Defendant next argues that the maximum and minimum terms of his sentence were excessive, did not properly reflect his rehabilitative potential, and were the result of the trial court’s consideration of improper evidence at the sentencing hearing. A reviewing court can alter the sentence imposed by the trial court only when it is the result of a clear abuse of discretion. (People v. Perruquet (1977), 68 Ill. 2d 149, 368 N.E.2d 882.) In urging that an abuse of discretion occurred in sentencing, defendant argues that his minimum sentence of ten years is 2*2 times the minimum permitted by statute (Ill. Ann. Stat., ch. 38, par. 1005 — 8— 1(a)(4) (Smith-Hurd Supp. 1979)), and does not take into account his rehabilitative potential. Defendant also contrasts the sentence imposed in the instant case with the eight-year determinate sentence imposed by another judge for the armed robberies committed on the CTA bus. We find the above arguments unpersuasive. Although it is true that excessive minimum sentences may defeat the effectiveness of the parole system (People v. Lillie (1967), 79 Ill. App. 2d 174, 223 N.E.2d 716) and that in imposing sentence the trial court should consider a defendant’s rehabilitative potential (People v. Nelson (1968), 41 Ill. 2d 364, 243 N.E.2d 225), there nonetheless exist instances when the trial court may, in its discretion, impose substantial minimum sentences. In the instant case we see no evidence of defendant’s rehabilitative potential. In fact, the record indicates that the defendant had previous convictions for criminal trespass to a vehicle, petty theft, and receiving stolen property, and that *319he had been sentenced to probation for each conviction — all facts which the trial court noted in pronouncing sentence.

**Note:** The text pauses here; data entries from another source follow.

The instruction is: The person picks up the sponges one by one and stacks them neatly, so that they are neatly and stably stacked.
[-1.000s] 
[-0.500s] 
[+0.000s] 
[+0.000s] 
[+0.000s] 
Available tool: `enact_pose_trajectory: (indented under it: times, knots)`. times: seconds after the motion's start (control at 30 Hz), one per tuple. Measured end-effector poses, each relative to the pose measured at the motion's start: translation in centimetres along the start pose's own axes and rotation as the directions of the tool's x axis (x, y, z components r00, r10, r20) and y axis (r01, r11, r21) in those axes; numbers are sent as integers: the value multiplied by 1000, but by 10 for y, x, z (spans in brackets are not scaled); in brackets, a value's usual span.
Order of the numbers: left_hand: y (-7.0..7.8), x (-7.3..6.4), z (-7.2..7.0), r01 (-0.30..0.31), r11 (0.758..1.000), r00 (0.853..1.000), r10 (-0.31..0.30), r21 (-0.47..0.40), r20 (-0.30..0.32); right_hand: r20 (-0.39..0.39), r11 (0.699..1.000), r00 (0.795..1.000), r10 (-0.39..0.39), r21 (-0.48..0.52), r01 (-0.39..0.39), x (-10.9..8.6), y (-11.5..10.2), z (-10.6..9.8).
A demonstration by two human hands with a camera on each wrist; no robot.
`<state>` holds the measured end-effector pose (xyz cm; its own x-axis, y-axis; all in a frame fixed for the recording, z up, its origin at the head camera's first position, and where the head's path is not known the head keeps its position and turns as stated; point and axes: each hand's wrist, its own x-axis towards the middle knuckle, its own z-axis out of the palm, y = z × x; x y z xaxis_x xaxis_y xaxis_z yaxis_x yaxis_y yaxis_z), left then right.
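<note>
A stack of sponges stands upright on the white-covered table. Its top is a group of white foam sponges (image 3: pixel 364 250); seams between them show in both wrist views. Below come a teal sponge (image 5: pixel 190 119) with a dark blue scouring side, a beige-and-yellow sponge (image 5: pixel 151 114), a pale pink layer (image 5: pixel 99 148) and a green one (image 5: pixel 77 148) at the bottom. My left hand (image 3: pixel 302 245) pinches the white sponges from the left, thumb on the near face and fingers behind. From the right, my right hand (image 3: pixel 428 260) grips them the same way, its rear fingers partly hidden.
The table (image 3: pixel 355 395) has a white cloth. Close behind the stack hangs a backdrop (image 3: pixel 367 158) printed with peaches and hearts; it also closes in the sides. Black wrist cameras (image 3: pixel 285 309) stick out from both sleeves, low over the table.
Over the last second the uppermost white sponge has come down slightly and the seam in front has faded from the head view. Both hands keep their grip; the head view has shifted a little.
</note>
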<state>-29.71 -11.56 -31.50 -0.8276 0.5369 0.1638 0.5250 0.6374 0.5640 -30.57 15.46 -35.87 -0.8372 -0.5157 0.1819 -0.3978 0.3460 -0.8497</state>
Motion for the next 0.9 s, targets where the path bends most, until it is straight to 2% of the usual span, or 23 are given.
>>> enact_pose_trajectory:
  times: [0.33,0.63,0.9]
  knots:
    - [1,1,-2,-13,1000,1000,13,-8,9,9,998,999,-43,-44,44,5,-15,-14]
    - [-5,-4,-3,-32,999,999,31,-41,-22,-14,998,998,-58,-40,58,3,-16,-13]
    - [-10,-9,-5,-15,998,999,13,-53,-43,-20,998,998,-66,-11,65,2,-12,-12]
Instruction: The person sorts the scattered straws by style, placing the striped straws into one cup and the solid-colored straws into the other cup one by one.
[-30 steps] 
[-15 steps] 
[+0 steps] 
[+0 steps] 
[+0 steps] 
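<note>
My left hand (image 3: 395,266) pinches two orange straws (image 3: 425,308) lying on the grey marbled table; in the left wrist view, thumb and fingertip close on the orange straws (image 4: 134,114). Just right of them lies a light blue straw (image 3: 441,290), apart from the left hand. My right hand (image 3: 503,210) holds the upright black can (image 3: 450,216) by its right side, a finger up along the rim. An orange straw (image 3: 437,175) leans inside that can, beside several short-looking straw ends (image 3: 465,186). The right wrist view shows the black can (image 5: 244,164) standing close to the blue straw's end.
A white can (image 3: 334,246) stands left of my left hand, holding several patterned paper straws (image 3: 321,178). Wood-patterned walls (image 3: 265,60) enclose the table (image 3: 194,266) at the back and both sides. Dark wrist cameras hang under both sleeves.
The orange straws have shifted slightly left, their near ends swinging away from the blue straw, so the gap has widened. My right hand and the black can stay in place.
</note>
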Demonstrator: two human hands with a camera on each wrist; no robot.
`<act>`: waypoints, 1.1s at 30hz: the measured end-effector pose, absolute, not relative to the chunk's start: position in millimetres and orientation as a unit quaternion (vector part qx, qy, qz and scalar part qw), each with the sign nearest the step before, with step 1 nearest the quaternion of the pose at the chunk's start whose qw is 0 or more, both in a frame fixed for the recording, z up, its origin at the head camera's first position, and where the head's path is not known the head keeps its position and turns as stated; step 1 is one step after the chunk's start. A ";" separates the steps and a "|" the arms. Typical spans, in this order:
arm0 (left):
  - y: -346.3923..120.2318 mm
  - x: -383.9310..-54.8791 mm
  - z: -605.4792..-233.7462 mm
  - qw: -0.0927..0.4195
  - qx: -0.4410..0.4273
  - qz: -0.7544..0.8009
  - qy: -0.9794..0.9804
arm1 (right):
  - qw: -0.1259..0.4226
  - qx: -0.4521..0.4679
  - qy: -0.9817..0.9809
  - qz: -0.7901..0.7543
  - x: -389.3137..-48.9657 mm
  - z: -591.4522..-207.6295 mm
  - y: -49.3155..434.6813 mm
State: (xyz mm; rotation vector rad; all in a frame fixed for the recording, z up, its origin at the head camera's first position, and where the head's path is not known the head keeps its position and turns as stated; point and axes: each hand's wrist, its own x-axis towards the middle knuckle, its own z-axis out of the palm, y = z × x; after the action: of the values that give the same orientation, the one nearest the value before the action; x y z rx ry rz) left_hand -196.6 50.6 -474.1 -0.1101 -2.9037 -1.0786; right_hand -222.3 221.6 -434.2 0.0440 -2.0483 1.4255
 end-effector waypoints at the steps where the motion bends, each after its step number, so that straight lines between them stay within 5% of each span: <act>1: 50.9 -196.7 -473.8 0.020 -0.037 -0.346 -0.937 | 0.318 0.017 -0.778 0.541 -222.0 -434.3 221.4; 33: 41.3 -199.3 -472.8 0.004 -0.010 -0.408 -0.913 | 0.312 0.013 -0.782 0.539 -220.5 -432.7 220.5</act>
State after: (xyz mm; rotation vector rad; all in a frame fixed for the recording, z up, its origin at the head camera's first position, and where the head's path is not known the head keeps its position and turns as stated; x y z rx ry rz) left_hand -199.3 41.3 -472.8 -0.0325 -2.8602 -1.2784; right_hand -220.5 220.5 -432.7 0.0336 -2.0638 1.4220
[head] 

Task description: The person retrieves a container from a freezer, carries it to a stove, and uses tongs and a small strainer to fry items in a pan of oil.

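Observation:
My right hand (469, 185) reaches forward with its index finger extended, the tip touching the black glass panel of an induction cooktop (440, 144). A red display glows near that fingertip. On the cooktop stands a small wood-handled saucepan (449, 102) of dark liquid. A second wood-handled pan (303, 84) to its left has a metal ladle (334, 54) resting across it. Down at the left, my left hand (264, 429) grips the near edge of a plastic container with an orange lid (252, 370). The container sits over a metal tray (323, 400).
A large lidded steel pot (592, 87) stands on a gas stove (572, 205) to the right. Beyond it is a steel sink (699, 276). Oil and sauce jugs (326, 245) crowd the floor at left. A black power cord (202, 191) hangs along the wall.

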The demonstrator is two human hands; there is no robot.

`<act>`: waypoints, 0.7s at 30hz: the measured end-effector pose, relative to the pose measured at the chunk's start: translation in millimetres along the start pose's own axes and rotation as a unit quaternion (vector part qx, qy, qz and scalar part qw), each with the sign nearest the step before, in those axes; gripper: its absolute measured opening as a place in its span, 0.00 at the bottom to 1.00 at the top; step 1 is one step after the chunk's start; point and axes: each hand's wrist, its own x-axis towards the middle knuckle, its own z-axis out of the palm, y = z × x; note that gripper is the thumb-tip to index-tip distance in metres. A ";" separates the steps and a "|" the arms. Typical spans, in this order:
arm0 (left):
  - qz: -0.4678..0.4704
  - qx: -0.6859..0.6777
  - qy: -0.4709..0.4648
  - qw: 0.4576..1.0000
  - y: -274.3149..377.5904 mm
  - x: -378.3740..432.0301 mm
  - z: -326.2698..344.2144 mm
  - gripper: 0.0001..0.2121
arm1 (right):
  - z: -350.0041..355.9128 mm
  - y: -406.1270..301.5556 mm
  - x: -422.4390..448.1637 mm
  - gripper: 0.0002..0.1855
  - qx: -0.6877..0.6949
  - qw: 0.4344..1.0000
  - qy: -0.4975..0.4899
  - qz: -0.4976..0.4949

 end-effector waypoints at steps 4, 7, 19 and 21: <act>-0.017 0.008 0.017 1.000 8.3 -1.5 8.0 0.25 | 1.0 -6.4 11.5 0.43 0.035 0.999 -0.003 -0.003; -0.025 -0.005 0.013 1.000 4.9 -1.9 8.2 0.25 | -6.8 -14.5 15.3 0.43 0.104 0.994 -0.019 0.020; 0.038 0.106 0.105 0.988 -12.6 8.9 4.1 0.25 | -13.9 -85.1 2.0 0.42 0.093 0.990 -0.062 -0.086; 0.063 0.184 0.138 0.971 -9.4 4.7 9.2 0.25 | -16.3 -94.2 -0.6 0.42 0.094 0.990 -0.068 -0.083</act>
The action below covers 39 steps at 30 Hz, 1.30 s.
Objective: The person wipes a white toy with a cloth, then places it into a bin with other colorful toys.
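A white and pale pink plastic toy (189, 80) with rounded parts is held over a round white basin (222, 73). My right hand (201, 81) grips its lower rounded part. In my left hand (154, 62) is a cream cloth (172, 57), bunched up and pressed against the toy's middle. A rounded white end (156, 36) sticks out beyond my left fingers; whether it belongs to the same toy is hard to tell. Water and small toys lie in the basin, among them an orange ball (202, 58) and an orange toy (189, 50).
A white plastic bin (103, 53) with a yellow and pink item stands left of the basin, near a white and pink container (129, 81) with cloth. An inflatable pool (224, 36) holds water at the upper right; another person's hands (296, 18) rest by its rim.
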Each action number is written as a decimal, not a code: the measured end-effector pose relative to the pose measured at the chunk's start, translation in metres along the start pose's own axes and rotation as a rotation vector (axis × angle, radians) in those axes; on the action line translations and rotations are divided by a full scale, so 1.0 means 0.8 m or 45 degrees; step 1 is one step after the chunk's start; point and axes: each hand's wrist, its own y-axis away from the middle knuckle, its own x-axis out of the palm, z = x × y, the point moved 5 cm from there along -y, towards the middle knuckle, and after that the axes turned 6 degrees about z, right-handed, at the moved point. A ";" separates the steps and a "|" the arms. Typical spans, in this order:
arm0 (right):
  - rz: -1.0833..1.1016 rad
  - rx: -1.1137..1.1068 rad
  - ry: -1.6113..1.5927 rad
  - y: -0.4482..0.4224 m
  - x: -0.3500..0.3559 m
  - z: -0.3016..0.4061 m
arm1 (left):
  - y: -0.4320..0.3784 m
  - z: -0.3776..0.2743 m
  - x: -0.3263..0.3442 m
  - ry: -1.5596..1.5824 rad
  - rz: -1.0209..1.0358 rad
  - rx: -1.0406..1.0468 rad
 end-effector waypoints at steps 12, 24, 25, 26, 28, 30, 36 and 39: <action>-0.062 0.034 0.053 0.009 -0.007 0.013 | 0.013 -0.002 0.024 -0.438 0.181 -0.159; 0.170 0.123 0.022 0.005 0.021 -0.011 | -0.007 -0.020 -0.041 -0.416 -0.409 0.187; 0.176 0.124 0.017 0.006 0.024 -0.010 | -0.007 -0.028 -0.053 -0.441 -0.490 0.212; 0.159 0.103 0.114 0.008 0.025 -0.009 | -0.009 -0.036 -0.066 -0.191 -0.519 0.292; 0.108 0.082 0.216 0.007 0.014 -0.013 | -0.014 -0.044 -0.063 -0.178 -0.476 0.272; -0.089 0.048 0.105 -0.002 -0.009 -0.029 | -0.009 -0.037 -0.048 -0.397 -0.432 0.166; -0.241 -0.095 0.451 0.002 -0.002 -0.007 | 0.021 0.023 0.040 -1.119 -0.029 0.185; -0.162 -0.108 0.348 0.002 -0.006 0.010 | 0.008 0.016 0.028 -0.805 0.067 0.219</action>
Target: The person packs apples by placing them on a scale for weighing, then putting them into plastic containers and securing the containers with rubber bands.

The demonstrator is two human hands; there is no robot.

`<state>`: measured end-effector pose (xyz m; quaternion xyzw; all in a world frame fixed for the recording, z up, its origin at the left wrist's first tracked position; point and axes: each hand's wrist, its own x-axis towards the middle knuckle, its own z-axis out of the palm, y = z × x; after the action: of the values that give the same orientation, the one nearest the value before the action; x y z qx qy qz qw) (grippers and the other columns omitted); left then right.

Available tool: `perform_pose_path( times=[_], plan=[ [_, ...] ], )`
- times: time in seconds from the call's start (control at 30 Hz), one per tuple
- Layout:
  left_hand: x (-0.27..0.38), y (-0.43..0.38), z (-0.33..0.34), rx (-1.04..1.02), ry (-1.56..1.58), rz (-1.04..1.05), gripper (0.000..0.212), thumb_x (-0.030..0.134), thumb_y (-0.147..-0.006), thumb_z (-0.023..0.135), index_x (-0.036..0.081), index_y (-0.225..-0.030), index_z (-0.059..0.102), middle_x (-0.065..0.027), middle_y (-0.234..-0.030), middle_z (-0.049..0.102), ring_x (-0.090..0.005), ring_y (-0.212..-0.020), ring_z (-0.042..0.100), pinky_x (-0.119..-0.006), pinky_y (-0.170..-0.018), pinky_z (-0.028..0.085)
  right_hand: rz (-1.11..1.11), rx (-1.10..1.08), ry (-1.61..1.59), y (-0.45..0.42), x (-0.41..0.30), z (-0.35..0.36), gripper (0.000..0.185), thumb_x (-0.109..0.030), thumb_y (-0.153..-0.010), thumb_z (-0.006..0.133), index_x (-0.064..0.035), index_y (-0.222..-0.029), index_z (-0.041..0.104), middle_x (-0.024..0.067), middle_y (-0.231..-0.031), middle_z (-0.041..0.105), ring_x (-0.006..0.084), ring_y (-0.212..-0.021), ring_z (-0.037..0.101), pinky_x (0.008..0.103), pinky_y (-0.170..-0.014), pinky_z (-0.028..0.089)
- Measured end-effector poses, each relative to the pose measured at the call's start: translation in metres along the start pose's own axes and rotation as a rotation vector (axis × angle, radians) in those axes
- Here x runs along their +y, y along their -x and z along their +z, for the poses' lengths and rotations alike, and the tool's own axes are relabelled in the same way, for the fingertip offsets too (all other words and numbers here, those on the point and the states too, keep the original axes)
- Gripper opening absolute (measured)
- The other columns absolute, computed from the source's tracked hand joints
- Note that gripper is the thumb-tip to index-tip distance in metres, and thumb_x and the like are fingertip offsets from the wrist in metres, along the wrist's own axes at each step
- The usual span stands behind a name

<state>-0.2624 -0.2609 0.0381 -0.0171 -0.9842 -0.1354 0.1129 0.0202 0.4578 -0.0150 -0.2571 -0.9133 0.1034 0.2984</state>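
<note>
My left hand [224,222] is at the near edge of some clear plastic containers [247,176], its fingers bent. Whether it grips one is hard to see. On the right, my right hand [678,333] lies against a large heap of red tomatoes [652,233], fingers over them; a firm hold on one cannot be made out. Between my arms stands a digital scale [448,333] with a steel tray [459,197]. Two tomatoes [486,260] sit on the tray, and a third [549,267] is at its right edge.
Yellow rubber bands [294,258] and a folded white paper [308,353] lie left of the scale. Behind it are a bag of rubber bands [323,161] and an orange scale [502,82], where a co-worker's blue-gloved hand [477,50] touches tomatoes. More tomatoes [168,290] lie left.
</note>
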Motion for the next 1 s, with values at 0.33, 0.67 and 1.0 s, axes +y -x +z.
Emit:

Defendant correctly points out that a different judge imposed a different sentence for the robberies committed on the CTA bus. However, we fail to see any connection between the two sentences imposed by different judges for different crimes. Moreover, even assuming that the two sentences are somehow related, we would point out that the eight-year determinate sentence imposed for the CTA robberies was imposed under a different statute (see Ill. Ann. Stat., ch. 38, par. 1005 — 5—3 (Smith-Hurd Supp. 1979)) and only after defendant pleaded guilty to the crimes charged.

Defendant’s final argument concerning his sentencing is that the trial court improperly considered in aggravation evidence of pending indictments arising from the CTA robberies and the attempt murder charge of which defendant had just been acquitted. Defendant refers to the following colloquy:

“ASSISTANT STATE’S ATTORNEY: Your Honor, I would just very briefly state in my opinion this is a very serious offense that Mr. McCambry committed. The evidence introduced in this case, the Court will recall that during the case and prior to the police officer, he also boarded a CTA bus.
ASSISTANT PUBLIC DEFENDER: Objection, your Honor, there was a finding of not guilty on that.
THE COURT: Still some evidence.
ASSISTANT STATE’S ATTORNEY: I believe the evidence also showed he boarded a CTA bus, held the driver at gunpoint, threatened the passengers with their lives if they didn’t give up their money.”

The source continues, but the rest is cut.